Subliminal

Publié par 10lunes le 19 octobre 2009 à 13 h 59 dans Profession sage-femme

Dernières gardes avant d’obtenir mon diplôme et de voler de mes propres ailes.
Une des sages-femmes de la maternité accouchera cette nuit là, bien décidée à vivre la naissance à sa manière, sans l’intervention de l’équipe.
Lors de la poussée,  la sage-femme de garde et l’étudiante que je suis encore nous bornons à tenir le miroir lui permettant de contrôler elle-même la sortie de son bébé.
Demi-assise sur le lit, les pieds dans les étriers, elle guide son enfant, le regard rivé à l’image qui se reflète.  La tête apparait doucement, accompagnée par le souffle de sa mère plus ou moins appuyé pour maitriser le dégagement et préserver le périnée. Puis le petit fait son quart de tour, les épaules se placent dans le bon diamètre, encore une ou deux poussées et elle peut prendre son bébé sous les aisselles et l’attirer sur son sein.
Elle l’a mis au monde. Toute seule.

L’histoire fait le tour de la maternité en quelques heures. Il faut bien être sage-femme et sage-femme émérite pour pouvoir ainsi accoucher sans que nul ne touche à l’enfant, ne retienne sa tête, ne soutienne le périnée. Cette aventure est de l’ordre de l’exploit personnel, un Everest obstétrical…
Du haut de mon inexpérience, je m’extasie de concert…

Quelques semaines plus tard, je prends mon premier poste dans une maternité « alternative », respectueuse des femmes et confiante dans leurs compétences.

Je découvre une autre façon de travailler, d’accompagner, de respecter.
Je m’émerveille mais cherche ma place.

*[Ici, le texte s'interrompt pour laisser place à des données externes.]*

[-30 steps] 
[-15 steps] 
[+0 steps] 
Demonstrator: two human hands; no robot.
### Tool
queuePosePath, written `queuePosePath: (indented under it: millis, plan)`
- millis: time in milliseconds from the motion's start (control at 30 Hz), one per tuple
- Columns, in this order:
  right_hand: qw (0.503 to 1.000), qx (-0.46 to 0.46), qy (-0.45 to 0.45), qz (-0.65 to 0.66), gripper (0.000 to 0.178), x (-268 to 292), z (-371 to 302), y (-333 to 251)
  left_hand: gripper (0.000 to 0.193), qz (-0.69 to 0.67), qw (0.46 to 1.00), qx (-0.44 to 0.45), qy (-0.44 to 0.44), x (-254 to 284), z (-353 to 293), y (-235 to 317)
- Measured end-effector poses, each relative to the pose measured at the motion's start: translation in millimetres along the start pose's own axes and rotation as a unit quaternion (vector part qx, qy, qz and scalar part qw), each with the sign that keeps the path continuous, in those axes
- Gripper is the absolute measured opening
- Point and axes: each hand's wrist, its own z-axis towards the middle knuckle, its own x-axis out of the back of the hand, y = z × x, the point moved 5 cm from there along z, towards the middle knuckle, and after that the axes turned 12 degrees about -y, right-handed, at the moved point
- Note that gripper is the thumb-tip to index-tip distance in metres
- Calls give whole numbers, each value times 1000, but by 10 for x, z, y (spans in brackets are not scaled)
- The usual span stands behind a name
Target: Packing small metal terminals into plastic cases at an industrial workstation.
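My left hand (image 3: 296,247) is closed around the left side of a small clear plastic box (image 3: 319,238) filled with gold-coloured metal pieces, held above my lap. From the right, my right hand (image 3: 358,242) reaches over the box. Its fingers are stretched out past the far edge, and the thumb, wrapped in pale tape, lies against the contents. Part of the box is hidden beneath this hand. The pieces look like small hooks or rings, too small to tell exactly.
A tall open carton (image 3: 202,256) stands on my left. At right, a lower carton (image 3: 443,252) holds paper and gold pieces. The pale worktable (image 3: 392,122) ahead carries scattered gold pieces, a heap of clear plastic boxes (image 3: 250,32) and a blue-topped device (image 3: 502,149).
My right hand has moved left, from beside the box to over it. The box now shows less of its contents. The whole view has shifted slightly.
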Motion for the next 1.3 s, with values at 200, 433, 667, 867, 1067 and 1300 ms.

J’ai été formée pour diriger, je dois apprendre à m’effacer. Installée entre les cuisses maternelles, un autoritaire « Madame ne poussez plus ! » nous laissait tout loisir de dégager la tête, geste « noble » s’il en était. Ici, les sages-femmes se placent de coté et ne guident que par quelques paroles. Nous n’agissons que si cela s’avère indispensable, rarement.

Loin de l’exploit de cette nuit hospitalière, simplement, les mères font naitre leur bébé elles-mêmes, sans que la sage-femme n’ intervienne.

Cette simplicité ne se réduit pas aux dernières minutes de la naissance.  La confiance dans les ressentis maternels, le respect de l’autonomie modifient le déroulement – et le vécu – de tout l’accouchement.
A l’évidence, les femmes savent faire.

Ce qui était extraordinaire là-bas devient banal ici. Pourquoi ?
Les attitudes semblent similaires, les paroles encourageantes sont les mêmes. Mais il y a d’un coté la conviction de la compétence maternelle et de l’autre la défiance.
Rien n’est dit.
Mais le message passe.

C’est dans ce message subliminal qu’il faut chercher la source de l’incompréhension entre professionnels. Chacun est convaincu que seule sa façon d’exercer est possible. Chacun est conforté dans ses certitudes par son vécu quotidien.

Notre façon d’être dicte l’attitude des couples que nous accompagnons.